# ASSIGNMENT
Where the records below reach the line containing "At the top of", start transcribing, and end with the line containing "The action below", exactly and with nothing else added.

# Stored records
========================

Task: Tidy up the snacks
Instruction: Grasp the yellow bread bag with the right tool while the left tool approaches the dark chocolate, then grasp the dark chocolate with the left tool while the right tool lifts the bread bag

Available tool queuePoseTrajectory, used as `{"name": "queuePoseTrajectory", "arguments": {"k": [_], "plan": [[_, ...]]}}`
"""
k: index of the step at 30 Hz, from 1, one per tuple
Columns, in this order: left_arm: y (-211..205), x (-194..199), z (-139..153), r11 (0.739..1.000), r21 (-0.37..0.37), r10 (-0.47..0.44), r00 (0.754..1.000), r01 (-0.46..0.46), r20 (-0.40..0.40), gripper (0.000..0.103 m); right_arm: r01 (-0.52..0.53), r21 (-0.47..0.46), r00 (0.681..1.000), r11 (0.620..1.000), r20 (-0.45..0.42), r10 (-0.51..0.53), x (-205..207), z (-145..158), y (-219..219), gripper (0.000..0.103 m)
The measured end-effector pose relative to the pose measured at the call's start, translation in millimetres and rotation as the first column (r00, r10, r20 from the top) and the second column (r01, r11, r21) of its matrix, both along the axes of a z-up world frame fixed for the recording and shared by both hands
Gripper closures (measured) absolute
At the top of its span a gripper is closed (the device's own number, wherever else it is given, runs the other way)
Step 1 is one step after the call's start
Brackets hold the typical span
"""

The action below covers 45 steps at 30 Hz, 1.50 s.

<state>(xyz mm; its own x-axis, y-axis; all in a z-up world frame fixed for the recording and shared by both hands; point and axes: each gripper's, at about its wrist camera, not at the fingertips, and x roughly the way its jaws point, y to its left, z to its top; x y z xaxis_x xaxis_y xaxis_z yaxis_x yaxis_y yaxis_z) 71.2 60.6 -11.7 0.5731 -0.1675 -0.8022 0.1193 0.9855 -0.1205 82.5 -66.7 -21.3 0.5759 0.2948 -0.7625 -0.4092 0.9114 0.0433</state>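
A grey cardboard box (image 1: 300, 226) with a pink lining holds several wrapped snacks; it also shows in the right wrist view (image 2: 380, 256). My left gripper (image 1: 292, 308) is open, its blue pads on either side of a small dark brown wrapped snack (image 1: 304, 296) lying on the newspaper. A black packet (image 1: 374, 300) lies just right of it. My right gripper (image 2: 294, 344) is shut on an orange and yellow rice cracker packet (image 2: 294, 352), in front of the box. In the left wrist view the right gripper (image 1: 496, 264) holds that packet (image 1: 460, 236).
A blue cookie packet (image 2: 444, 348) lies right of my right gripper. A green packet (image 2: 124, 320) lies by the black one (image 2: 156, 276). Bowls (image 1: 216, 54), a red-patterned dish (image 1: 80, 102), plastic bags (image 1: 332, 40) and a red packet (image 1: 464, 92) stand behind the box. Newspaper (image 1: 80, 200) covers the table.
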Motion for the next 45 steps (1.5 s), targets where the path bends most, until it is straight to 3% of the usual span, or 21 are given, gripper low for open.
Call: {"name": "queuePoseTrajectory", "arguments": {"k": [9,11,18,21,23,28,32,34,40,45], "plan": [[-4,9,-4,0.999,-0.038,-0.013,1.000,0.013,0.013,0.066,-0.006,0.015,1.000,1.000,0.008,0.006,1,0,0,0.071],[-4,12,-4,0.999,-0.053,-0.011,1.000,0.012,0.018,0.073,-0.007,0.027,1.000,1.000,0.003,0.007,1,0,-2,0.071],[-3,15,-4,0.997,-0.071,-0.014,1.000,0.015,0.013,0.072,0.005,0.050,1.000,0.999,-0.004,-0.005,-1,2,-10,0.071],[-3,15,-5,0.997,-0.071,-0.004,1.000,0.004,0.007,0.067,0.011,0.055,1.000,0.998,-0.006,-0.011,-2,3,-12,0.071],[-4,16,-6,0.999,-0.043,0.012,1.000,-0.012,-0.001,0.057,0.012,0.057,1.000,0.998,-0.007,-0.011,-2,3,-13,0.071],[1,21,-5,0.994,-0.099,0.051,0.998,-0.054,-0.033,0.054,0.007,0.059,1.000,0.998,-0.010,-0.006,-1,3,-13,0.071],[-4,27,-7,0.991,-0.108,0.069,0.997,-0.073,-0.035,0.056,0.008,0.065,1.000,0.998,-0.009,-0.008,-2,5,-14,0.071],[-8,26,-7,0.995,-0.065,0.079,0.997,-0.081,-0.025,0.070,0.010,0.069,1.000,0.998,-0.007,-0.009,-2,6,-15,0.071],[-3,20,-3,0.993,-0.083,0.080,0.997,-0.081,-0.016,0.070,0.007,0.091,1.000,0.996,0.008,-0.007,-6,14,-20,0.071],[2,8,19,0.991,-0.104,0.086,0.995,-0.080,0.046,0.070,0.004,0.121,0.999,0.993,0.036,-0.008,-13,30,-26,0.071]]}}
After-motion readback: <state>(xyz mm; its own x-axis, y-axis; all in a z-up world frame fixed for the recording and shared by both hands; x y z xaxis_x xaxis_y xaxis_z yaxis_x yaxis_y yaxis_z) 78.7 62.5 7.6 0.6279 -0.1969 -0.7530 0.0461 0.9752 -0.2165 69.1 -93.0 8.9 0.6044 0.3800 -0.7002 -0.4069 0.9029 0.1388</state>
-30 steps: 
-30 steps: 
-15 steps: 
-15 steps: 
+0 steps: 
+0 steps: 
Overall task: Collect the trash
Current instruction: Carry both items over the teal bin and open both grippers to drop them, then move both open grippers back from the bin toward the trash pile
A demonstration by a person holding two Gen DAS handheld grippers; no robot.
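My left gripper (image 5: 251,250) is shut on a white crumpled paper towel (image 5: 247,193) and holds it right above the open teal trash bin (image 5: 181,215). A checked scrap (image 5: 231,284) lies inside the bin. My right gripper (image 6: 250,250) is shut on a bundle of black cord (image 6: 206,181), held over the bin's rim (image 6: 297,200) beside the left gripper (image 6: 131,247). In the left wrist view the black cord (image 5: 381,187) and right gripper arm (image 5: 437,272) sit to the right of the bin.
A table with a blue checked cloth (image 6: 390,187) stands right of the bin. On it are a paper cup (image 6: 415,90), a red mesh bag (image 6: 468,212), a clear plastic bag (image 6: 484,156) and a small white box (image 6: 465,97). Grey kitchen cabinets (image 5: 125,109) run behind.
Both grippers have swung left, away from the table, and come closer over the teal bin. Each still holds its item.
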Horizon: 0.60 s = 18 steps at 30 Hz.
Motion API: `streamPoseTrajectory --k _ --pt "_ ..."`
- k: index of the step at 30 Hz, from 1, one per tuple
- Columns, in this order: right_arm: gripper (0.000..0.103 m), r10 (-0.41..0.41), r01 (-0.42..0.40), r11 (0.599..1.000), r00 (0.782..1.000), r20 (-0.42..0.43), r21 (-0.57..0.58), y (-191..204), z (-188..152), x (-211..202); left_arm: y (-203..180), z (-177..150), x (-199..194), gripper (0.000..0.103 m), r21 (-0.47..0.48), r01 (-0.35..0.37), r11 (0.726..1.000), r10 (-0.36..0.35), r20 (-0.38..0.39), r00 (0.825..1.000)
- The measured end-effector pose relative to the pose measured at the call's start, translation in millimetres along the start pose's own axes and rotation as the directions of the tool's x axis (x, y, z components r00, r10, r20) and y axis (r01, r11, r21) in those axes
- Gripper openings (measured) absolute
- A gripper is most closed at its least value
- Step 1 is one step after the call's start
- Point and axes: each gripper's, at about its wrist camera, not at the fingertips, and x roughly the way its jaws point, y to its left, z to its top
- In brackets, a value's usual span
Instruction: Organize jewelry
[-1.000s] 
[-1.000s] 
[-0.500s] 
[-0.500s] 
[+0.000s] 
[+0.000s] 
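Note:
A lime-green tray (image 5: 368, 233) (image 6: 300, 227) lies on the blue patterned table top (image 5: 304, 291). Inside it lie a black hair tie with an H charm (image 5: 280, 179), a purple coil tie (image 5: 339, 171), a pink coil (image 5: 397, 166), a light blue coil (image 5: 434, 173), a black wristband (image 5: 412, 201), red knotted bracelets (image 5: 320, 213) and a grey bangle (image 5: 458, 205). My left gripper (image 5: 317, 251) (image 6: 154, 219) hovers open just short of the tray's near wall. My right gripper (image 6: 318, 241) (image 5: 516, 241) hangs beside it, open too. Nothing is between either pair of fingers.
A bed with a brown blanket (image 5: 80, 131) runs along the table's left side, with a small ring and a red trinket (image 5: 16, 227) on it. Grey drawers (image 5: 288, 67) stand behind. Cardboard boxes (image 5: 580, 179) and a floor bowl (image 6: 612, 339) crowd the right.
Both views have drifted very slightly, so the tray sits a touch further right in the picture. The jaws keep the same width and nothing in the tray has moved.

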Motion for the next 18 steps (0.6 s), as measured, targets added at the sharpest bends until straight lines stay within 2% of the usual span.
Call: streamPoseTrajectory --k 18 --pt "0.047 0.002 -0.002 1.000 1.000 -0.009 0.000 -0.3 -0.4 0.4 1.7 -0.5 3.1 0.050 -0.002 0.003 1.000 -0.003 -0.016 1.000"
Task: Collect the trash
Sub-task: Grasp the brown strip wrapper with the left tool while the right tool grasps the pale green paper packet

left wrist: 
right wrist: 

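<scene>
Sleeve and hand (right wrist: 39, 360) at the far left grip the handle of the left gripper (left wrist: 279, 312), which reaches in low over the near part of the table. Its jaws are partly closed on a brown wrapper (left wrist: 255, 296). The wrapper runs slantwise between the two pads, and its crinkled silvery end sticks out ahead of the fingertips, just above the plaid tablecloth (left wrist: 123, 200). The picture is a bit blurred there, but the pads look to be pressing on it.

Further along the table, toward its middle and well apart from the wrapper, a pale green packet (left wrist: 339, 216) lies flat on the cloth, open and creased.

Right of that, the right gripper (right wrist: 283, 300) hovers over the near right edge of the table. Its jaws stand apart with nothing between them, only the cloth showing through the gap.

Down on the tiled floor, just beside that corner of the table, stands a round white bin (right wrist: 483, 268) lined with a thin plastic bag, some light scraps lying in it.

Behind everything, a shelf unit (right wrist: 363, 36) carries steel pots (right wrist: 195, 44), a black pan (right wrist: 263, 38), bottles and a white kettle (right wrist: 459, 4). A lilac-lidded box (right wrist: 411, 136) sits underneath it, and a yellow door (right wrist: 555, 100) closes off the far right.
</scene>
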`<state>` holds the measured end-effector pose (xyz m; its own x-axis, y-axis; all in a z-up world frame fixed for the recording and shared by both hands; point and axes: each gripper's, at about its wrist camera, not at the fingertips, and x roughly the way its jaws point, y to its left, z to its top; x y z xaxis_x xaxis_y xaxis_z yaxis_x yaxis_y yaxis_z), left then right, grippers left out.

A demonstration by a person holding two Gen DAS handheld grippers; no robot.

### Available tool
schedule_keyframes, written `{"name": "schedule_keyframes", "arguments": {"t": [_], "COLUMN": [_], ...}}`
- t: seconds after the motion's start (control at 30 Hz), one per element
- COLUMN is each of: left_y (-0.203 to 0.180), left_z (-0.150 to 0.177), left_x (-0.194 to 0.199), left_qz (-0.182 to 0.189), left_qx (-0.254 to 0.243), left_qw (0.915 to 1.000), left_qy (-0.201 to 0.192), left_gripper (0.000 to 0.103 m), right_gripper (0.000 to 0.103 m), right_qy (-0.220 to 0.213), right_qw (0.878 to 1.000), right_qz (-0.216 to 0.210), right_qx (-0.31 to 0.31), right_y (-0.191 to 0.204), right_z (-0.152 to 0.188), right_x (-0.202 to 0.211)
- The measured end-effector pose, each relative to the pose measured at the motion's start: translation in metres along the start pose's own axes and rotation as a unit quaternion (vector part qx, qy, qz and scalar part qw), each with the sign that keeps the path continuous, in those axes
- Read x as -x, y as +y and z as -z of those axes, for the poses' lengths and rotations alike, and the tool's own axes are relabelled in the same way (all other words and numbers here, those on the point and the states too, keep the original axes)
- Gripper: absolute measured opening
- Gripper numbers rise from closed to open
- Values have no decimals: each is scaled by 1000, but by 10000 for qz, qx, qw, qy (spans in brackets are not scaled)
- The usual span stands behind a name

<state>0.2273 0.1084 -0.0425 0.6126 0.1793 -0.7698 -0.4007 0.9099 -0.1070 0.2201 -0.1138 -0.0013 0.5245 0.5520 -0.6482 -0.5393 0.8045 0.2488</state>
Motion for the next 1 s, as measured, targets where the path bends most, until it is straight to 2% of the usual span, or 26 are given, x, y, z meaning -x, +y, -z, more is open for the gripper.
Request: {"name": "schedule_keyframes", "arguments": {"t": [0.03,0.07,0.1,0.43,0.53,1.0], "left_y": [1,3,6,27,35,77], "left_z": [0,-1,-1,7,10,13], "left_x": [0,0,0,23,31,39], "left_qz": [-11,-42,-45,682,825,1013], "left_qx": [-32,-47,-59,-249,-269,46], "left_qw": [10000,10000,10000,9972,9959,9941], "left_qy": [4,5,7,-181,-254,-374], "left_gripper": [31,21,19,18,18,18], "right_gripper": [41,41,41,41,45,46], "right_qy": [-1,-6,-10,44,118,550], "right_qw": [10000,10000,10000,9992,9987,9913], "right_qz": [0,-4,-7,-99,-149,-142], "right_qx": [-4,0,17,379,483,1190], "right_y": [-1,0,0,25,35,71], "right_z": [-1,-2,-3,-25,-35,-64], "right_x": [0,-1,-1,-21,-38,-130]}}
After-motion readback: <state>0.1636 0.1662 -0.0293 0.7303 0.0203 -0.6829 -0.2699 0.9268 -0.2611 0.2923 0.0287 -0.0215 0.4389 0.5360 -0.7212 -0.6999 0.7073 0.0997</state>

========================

# RESULT OF THIS TASK
At the top of its span a gripper is closed (the device's own number, wherever else it is given, runs the other way)
Step 1 is one step after the call's start
Brackets hold the typical span
"""

The action below covers 45 steps at 30 Hz, 1.50 s.

What appears above is the full answer.